| Required action |
Collect each line of the records containing the string "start".

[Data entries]
■ ■ ■ ■

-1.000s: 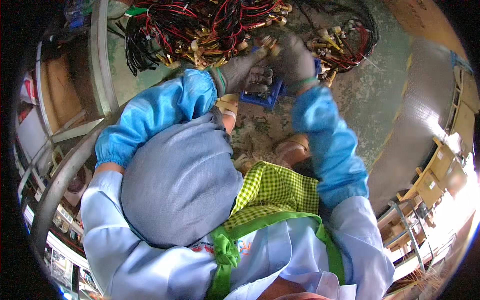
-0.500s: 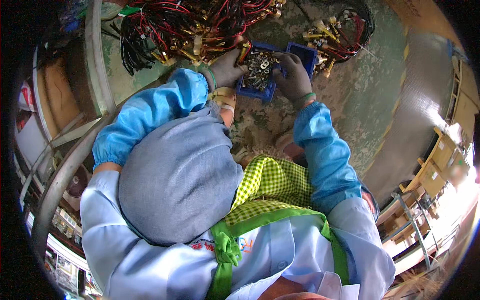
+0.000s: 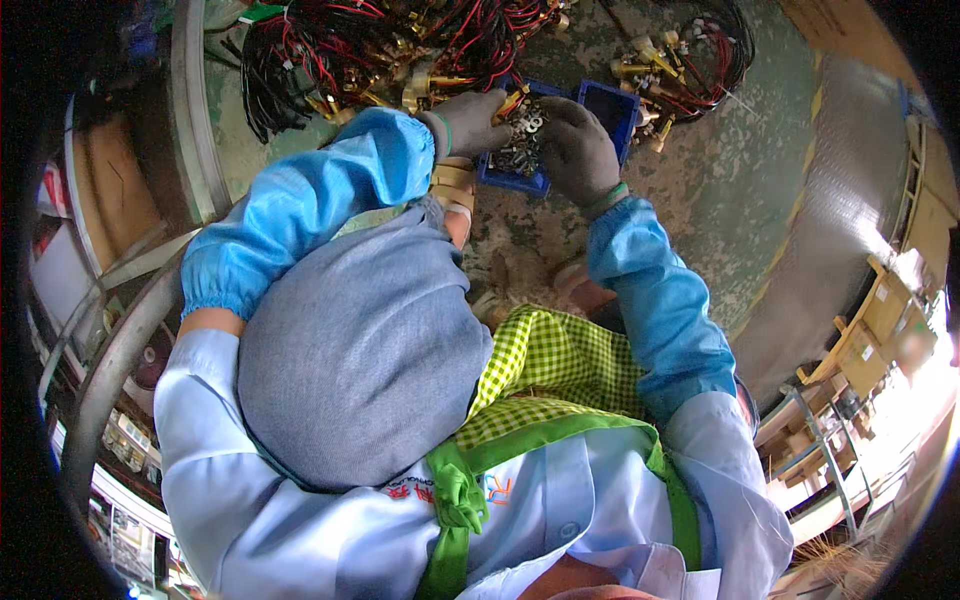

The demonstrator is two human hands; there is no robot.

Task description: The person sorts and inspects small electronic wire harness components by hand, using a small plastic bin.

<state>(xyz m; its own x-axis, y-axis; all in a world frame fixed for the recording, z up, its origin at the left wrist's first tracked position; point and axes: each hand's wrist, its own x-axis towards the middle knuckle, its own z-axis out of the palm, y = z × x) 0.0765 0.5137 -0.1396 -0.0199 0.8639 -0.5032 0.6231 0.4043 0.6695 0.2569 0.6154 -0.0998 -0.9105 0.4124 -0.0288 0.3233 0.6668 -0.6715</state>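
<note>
A blue plastic bin [image 3: 520, 182] on the floor holds loose small metal hardware [image 3: 518, 148], with washers, nuts and screws among it. My left hand [image 3: 468, 124], in a grey glove, is closed at the bin's left side around a brass fitting [image 3: 513, 102] whose end sticks out at the fingertips. Over the bin's right part, my right hand [image 3: 580, 152], also gloved in grey, has its fingers curled together down at the hardware. Whatever those fingertips grip is hidden.
Bundles of red and black wires [image 3: 330, 60] with brass fittings lie beyond my left hand. Another wire bundle [image 3: 690, 60] sits at the far right, beside a second blue bin [image 3: 612, 105]. A metal rail [image 3: 190, 120] runs along the left; cardboard boxes [image 3: 870, 330] stand far right.
My left hand has moved slightly right toward the bin, with the brass fitting now over its edge. My right hand's fingers have gone from spread to curled over the hardware.
</note>
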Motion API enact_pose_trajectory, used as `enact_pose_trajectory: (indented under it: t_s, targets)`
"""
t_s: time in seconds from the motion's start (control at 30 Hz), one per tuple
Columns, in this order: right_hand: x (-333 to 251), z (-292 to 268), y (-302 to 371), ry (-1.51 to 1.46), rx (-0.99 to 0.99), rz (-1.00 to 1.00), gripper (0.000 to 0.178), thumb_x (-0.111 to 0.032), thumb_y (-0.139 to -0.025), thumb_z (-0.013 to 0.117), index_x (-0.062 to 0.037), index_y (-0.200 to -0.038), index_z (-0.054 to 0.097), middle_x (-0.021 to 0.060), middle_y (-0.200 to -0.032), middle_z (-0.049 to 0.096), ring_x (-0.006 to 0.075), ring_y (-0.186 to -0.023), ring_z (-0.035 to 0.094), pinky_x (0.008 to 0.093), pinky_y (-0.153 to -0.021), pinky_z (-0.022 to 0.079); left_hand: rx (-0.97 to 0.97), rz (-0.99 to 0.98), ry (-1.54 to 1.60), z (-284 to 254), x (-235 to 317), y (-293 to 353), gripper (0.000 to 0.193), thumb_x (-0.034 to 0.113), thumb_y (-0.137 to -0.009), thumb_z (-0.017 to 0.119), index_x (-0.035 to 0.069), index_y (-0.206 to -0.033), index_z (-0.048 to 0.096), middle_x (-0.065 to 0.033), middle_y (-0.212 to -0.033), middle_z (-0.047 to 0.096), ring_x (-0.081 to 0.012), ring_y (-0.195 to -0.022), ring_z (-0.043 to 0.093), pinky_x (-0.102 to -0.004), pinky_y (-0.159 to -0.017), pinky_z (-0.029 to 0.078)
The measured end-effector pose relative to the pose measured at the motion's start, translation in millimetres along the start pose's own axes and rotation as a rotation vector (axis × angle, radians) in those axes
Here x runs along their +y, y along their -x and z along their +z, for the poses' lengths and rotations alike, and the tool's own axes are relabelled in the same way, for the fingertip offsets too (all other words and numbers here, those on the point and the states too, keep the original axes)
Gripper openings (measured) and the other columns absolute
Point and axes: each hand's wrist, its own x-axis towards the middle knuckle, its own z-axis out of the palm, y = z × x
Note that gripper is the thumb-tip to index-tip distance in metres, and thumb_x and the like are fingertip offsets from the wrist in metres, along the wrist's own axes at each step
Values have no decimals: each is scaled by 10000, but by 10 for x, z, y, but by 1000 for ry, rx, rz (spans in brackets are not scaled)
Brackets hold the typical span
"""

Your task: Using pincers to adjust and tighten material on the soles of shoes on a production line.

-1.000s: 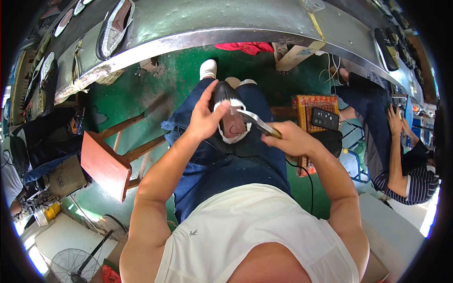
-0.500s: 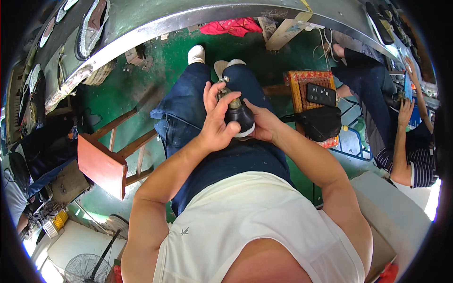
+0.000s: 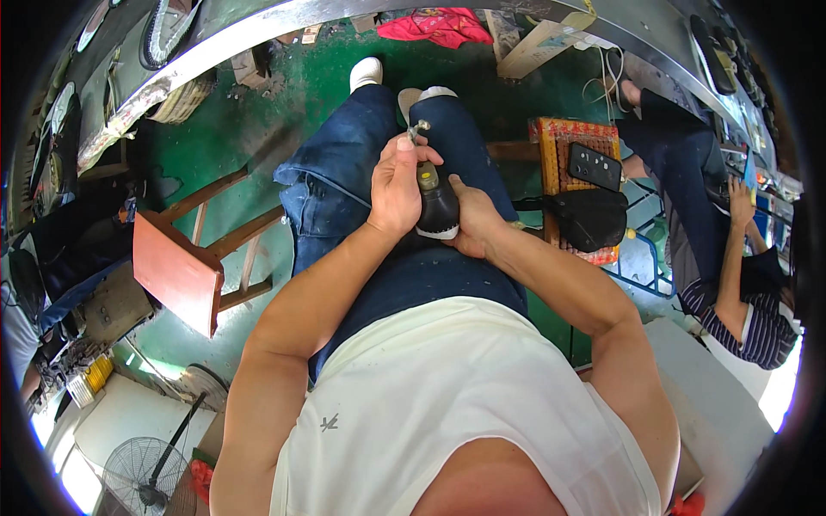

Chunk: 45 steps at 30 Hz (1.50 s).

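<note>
A black shoe (image 3: 440,215) with a white sole edge rests over my lap, its rounded end towards me. A yellow-green form, likely a shoe last (image 3: 427,177), shows in its opening. My right hand (image 3: 476,220) is closed round the shoe's right side and underside. To its left, my left hand (image 3: 397,187) has its thumb up and fingers curled in. A small, pale metal piece (image 3: 418,130) sticks out just beyond the left thumb and fingertips, apparently pinched there. The far end of the shoe is hidden behind the left fingers.
A metal-edged workbench (image 3: 267,26) curves across the far side. On the right, a stool with a beaded seat (image 3: 556,172) carries a phone (image 3: 594,166) and a black pouch (image 3: 588,220). A wooden stool (image 3: 176,271) lies tipped at left. Another person (image 3: 727,292) works at far right.
My left hand has turned from spread fingers over the shoe to a closed, thumb-up grip at its left. The metal piece now sits farther out. My right hand still holds the shoe.
</note>
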Motion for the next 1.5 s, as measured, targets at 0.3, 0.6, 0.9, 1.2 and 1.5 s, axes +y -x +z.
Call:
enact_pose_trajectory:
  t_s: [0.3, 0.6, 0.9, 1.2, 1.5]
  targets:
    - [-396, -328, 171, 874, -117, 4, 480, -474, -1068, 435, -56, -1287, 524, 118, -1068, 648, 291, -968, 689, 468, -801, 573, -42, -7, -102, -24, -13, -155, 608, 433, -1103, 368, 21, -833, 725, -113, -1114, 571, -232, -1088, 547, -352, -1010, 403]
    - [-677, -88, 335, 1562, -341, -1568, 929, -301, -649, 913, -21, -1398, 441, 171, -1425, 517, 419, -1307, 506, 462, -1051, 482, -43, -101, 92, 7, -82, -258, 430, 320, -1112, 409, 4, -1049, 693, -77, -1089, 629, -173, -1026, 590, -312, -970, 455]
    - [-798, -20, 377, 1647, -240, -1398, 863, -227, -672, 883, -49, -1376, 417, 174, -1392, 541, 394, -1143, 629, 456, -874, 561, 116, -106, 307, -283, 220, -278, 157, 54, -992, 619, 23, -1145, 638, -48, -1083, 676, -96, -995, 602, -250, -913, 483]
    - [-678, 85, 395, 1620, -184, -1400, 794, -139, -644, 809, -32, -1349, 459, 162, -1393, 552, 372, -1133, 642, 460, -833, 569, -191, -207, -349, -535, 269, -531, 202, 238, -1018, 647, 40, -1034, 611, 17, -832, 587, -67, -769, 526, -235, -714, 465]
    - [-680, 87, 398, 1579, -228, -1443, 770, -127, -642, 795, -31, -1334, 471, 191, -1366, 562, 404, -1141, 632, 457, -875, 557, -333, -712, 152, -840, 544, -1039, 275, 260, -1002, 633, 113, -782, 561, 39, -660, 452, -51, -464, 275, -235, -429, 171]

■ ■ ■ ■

| Solution to the exercise |
t_s: time in seconds from the motion's start (control at 30 Hz), one per tuple
The measured end-effector pose relative to the pose measured at the motion's start, translation in millimetres along the start pose's own axes and rotation as a rotation vector (axis × angle, radians) in those axes

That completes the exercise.